YOUR ASSIGNMENT: Report each line of the data that includes the word "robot".
++++++
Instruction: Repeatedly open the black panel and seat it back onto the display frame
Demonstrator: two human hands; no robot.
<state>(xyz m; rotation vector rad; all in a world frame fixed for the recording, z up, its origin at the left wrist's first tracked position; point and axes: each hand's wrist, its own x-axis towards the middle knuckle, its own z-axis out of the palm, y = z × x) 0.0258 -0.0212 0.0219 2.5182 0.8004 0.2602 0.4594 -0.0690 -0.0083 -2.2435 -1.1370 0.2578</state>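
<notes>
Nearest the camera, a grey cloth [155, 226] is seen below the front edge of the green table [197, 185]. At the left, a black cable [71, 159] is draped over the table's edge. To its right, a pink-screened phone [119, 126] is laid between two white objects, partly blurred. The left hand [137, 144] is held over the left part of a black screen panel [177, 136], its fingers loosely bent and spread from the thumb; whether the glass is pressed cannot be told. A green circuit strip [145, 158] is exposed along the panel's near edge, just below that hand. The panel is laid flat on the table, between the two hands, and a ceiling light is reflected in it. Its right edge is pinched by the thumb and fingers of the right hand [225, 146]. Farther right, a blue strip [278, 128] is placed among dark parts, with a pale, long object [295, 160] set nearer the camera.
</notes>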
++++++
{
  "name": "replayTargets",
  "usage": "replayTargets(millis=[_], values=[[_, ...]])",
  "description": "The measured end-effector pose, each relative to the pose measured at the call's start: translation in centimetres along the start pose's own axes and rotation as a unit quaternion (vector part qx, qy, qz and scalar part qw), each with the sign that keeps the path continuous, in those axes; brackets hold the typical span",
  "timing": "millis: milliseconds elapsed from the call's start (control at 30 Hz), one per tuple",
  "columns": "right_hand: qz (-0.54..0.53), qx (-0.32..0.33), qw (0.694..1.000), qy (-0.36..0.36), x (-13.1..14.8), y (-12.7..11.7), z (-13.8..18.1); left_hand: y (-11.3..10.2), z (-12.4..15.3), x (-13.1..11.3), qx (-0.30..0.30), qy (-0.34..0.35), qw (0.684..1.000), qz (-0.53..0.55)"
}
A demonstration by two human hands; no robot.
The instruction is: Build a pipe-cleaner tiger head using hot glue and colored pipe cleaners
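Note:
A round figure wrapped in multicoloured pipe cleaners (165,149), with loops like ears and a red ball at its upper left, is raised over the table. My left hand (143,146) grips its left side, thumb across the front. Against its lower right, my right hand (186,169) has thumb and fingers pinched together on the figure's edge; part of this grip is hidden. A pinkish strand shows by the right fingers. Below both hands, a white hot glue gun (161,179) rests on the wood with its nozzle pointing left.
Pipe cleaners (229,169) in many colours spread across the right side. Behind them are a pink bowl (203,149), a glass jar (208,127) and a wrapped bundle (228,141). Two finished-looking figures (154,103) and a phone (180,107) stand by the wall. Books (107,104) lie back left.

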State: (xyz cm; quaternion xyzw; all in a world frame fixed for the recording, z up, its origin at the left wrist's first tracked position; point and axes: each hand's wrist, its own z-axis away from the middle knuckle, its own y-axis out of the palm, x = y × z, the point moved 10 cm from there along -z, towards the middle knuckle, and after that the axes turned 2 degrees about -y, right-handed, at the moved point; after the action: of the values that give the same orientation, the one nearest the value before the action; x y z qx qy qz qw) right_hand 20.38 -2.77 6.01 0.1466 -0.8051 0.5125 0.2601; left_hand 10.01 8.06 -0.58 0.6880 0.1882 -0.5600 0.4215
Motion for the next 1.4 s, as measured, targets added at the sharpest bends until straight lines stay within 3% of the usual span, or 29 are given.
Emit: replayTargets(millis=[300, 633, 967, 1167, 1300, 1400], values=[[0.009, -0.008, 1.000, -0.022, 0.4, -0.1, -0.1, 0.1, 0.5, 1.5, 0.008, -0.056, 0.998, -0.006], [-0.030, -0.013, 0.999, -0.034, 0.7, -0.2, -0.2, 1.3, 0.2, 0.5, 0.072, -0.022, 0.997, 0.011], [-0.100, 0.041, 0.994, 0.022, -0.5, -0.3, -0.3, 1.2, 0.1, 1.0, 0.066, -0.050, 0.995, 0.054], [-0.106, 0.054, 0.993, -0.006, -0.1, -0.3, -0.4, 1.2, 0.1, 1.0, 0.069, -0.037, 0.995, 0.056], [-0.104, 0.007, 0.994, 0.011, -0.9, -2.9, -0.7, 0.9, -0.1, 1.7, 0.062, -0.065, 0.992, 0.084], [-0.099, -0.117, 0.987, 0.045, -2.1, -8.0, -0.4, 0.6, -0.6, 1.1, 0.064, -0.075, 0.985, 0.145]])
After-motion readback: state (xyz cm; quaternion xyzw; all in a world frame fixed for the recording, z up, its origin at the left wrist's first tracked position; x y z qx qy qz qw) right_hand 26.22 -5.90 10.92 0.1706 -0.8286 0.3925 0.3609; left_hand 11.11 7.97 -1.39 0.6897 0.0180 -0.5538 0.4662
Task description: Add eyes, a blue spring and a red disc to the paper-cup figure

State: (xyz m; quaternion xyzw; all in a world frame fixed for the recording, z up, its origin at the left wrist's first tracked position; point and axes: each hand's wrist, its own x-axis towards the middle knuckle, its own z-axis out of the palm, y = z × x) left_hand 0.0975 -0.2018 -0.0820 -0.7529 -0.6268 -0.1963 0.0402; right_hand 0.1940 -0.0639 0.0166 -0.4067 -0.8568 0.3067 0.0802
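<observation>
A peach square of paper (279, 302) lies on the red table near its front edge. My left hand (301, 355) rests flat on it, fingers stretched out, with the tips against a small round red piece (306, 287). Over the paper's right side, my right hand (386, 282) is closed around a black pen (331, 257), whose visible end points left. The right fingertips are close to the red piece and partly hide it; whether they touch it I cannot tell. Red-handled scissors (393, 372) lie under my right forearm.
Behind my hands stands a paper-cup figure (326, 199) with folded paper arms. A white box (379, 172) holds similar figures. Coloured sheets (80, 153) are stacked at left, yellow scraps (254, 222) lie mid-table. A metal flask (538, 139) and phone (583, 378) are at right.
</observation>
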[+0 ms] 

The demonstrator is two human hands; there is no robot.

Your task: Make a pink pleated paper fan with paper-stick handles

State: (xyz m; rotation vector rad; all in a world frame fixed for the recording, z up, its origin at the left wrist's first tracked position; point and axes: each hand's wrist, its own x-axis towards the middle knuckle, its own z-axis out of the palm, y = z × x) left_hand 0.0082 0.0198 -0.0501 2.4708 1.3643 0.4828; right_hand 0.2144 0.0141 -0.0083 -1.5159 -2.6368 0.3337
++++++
EXERCISE RESULT:
Demonstrator: two human hands; no robot.
A demonstration by two human hands; no robot.
The demonstrator is two human hands; there is no robot.

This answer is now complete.